- WHAT IS REQUIRED
Check each line below for the word "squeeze" and give the number of lines that have it, nothing more.

- SUPPLIED INFORMATION
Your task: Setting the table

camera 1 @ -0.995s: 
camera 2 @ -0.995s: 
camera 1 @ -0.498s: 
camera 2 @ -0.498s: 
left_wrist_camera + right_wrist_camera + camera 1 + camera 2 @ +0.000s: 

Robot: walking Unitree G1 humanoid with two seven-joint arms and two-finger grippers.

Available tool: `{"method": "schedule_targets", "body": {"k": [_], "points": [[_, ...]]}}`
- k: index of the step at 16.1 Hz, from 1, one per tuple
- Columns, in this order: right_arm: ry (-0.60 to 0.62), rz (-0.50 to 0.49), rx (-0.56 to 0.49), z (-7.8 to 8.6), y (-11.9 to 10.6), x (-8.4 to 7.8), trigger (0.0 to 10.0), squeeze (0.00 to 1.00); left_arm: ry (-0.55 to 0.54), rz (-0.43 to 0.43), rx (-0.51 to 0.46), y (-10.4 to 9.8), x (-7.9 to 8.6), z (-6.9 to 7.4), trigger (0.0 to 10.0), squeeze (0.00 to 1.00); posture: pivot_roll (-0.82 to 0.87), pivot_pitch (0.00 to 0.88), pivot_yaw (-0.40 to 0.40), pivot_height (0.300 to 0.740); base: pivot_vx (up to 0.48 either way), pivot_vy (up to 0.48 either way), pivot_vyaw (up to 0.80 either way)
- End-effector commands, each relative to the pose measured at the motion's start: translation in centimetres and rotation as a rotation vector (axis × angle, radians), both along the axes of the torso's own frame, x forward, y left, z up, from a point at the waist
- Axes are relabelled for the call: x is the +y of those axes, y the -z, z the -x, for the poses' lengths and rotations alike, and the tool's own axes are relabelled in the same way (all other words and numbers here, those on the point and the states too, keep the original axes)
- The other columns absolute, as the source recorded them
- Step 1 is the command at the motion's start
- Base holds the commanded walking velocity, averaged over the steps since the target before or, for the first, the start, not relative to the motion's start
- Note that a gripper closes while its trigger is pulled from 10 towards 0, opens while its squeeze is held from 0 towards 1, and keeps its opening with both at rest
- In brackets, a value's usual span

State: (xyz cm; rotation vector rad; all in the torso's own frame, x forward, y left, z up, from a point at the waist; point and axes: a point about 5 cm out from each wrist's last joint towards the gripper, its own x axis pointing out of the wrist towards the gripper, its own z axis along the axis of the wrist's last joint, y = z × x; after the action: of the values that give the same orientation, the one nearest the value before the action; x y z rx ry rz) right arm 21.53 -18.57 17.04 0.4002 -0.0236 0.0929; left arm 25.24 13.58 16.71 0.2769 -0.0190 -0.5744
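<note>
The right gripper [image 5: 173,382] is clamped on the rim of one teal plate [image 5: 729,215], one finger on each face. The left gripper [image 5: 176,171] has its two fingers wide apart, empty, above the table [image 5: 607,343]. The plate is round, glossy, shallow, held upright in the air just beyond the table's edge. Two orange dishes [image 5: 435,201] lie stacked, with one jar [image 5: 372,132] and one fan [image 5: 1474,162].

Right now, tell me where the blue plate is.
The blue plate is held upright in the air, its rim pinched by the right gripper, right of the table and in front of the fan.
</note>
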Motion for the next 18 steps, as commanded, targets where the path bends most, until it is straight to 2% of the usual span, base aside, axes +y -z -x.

- ANSWER BELOW
2